* [WHAT TO DO]
From the first entry to the last, copy each one exactly.

Items from a data source:
•••••

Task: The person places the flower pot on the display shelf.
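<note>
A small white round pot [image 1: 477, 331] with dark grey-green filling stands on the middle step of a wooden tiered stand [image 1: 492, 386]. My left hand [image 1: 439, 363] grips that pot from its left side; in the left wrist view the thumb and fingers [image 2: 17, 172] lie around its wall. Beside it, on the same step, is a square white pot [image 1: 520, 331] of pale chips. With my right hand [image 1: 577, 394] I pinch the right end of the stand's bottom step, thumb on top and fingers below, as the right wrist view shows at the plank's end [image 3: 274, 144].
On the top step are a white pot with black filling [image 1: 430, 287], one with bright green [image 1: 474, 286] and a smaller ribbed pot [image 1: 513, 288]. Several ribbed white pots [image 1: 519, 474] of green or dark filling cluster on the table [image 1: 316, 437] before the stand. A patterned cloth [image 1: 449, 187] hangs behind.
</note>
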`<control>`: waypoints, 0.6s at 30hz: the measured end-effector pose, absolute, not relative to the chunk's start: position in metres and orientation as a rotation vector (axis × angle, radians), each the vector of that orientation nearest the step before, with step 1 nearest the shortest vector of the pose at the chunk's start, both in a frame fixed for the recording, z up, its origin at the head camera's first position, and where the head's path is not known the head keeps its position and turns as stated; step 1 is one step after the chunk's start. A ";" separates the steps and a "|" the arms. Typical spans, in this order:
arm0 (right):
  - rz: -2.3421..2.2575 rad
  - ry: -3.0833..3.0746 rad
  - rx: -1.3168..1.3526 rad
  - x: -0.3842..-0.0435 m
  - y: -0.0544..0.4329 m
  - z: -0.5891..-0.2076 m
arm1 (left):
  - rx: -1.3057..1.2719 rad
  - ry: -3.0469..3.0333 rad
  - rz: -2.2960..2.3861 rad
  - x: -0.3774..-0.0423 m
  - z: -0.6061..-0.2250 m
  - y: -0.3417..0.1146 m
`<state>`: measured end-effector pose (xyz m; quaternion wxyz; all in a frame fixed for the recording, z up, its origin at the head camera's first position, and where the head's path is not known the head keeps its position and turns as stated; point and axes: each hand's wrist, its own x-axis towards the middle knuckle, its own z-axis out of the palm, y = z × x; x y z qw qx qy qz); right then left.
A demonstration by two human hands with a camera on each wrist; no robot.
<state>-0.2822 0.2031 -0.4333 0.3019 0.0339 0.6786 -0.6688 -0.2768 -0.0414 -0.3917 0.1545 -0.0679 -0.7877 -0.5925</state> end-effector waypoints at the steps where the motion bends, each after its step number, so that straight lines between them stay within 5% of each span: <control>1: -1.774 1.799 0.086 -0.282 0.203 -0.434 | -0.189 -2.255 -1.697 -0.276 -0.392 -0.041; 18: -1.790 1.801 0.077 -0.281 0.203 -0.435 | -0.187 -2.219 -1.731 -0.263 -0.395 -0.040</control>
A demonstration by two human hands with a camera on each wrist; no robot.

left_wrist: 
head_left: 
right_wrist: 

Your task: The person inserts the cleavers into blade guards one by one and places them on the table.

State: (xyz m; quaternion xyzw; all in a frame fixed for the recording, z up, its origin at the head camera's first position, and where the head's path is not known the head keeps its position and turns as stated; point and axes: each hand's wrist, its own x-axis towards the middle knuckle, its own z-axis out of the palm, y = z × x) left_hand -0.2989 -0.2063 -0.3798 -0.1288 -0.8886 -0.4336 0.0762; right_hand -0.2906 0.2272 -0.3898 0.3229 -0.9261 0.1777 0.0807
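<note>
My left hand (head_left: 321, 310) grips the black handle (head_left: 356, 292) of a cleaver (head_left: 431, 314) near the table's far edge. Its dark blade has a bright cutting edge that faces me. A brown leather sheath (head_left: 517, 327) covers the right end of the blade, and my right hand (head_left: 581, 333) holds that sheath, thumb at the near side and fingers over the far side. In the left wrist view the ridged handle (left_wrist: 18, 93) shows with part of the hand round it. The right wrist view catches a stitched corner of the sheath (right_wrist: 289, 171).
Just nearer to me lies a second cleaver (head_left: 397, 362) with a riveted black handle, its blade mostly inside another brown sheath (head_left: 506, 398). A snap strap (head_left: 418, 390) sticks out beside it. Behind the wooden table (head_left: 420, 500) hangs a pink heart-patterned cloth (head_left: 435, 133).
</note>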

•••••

* [FINAL ANSWER]
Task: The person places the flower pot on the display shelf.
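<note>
A small white round pot [image 1: 477, 331] with dark grey-green filling stands on the middle step of a wooden tiered stand [image 1: 492, 386]. My left hand [image 1: 439, 363] grips that pot from its left side; in the left wrist view the thumb and fingers [image 2: 17, 172] lie around its wall. Beside it, on the same step, is a square white pot [image 1: 520, 331] of pale chips. With my right hand [image 1: 577, 394] I pinch the right end of the stand's bottom step, thumb on top and fingers below, as the right wrist view shows at the plank's end [image 3: 274, 144].
On the top step are a white pot with black filling [image 1: 430, 287], one with bright green [image 1: 474, 286] and a smaller ribbed pot [image 1: 513, 288]. Several ribbed white pots [image 1: 519, 474] of green or dark filling cluster on the table [image 1: 316, 437] before the stand. A patterned cloth [image 1: 449, 187] hangs behind.
</note>
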`<control>`: waypoints, 0.6s at 30hz: the measured end-effector pose, absolute, not relative to the chunk's start: position in metres and orientation as a rotation vector (axis × angle, radians), each the vector of that orientation nearest the step before, with step 1 nearest the shortest vector of the pose at the chunk's start, both in a frame fixed for the recording, z up, its origin at the head camera's first position, and where the head's path is not known the head keeps its position and turns as stated; step 1 is one step after the chunk's start. A ";" separates the steps and a "|" the arms. Typical spans, in this order:
arm0 (right):
  - rz: -2.3421..2.2575 rad
  - ry: -3.0833..3.0746 rad
  - rx: -1.3168..1.3526 rad
  - x: -0.3842..-0.0435 m
  - y: -0.0544..0.4329 m
  - z: -0.5891..-0.2076 m
arm1 (left):
  - rx: -1.3057..1.2719 rad
  - ry: -3.0469..3.0333 rad
  - rz: -2.2960..2.3861 rad
  - x: -0.3774..-0.0423 m
  - z: -0.6061..-0.2250 m
  - y: -0.3417..0.1146 m
`<state>`: measured end-effector pose (xyz m; quaternion wxyz; all in a frame fixed for the recording, z up, its origin at the head camera's first position, and where the head's path is not known the head keeps its position and turns as stated; point and axes: each hand's wrist, its own x-axis towards the middle knuckle, its own z-axis out of the palm, y = z × x; x y z qw qx qy qz); right then left.
A demonstration by two human hands with a camera on each wrist; no robot.
<state>-0.2822 0.2031 -0.4333 0.3019 0.0339 0.6786 -0.6688 -0.2768 -0.0414 -0.3917 0.1545 -0.0679 -0.7877 -0.5925</state> end-effector waypoints at the steps where the motion bends, each after its step number, so that straight lines between them stay within 5% of each span: <control>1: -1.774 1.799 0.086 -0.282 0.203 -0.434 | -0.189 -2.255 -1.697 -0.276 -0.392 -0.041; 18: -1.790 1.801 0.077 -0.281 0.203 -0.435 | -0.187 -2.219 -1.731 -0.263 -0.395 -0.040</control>
A demonstration by two human hands with a camera on each wrist; no robot.

left_wrist: 
head_left: 
right_wrist: 

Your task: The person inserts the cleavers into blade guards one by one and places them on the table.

State: (xyz m; quaternion xyzw; all in a frame fixed for the recording, z up, its origin at the head camera's first position, and where the head's path is not known the head keeps its position and turns as stated; point and axes: each hand's wrist, its own x-axis towards the middle knuckle, its own z-axis out of the palm, y = z × x) left_hand -0.2989 -0.2063 -0.3798 -0.1288 -0.8886 -0.4336 0.0762; right_hand -0.2906 0.2272 -0.3898 0.3229 -0.9261 0.1777 0.0807
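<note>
My left hand (head_left: 321, 310) grips the black handle (head_left: 356, 292) of a cleaver (head_left: 431, 314) near the table's far edge. Its dark blade has a bright cutting edge that faces me. A brown leather sheath (head_left: 517, 327) covers the right end of the blade, and my right hand (head_left: 581, 333) holds that sheath, thumb at the near side and fingers over the far side. In the left wrist view the ridged handle (left_wrist: 18, 93) shows with part of the hand round it. The right wrist view catches a stitched corner of the sheath (right_wrist: 289, 171).
Just nearer to me lies a second cleaver (head_left: 397, 362) with a riveted black handle, its blade mostly inside another brown sheath (head_left: 506, 398). A snap strap (head_left: 418, 390) sticks out beside it. Behind the wooden table (head_left: 420, 500) hangs a pink heart-patterned cloth (head_left: 435, 133).
</note>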

Work on this exercise is finished, so nothing remains.